Seltrac as a whole is designed for simple, end-to-end, driverless metros. What happens when you end up with all the drivers at the wrong ends of the line for their breaks/reliefs because it's just kept running?
As much as it might have some limited application, automation is not the be all and end all, and nor should it be. Running an effective service during disruption is an art form, and long may it remain that way. We don't need further deskilling.
The fact is that programmers THINK they can program a computer to solve any puzzle, and possibly they could, the problem is that the solution would be different in every case. The same sort of issue applies with creating the working timetable too. To every problem, whether it be a service disruption or confliction when writing a timetable there are multiple solutions. And the correct answer to the same issue will be different depending on other factors, such as time of day, duty rostas, etc. So catering to all of these would be like trying to program a computer to play chess when it can only see half the board. That is the timetable is loaded in the computer but the duty schedule is not. To put it another way computers work very well with hard and fast rules, humans work better with guidelines and frameworks, or bendy rules of you like. Service recovery (and also resolving conflictions when writing a timetable) is all about applying bendy rules and computers are rubbish at those and they are incredibly difficult to program.

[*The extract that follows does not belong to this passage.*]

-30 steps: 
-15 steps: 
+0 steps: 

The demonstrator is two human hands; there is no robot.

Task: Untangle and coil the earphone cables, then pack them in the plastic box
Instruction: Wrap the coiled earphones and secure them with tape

I would also add that IF, and it is a big IF, you didn't have staff on trains and the train completely drove itself, and you therefore didn't care where the train ended up and when the problem would be massively simplified and probably could just about be solved / programmed by a computer.
<<superteacher - posts merged to avoid double post.>>
Last Edit: Nov 4, 2017 1:02:20 GMT by superteacher: See post
Yes. If you can remove constraints, the problem gets significantly simpler. However, it may not be simple enough even then.
This is the type of problem that often gets suggested for machine-learning. The gotcha is that there are still humans in the loop (e.g. passengers). You'd also end up with a learnt algorithm that might work well most of the time, but you would have no idea how it actually works, so tweaking is very hard.
I think there is still a place for experienced staff with the right set of tools to help them achieve this.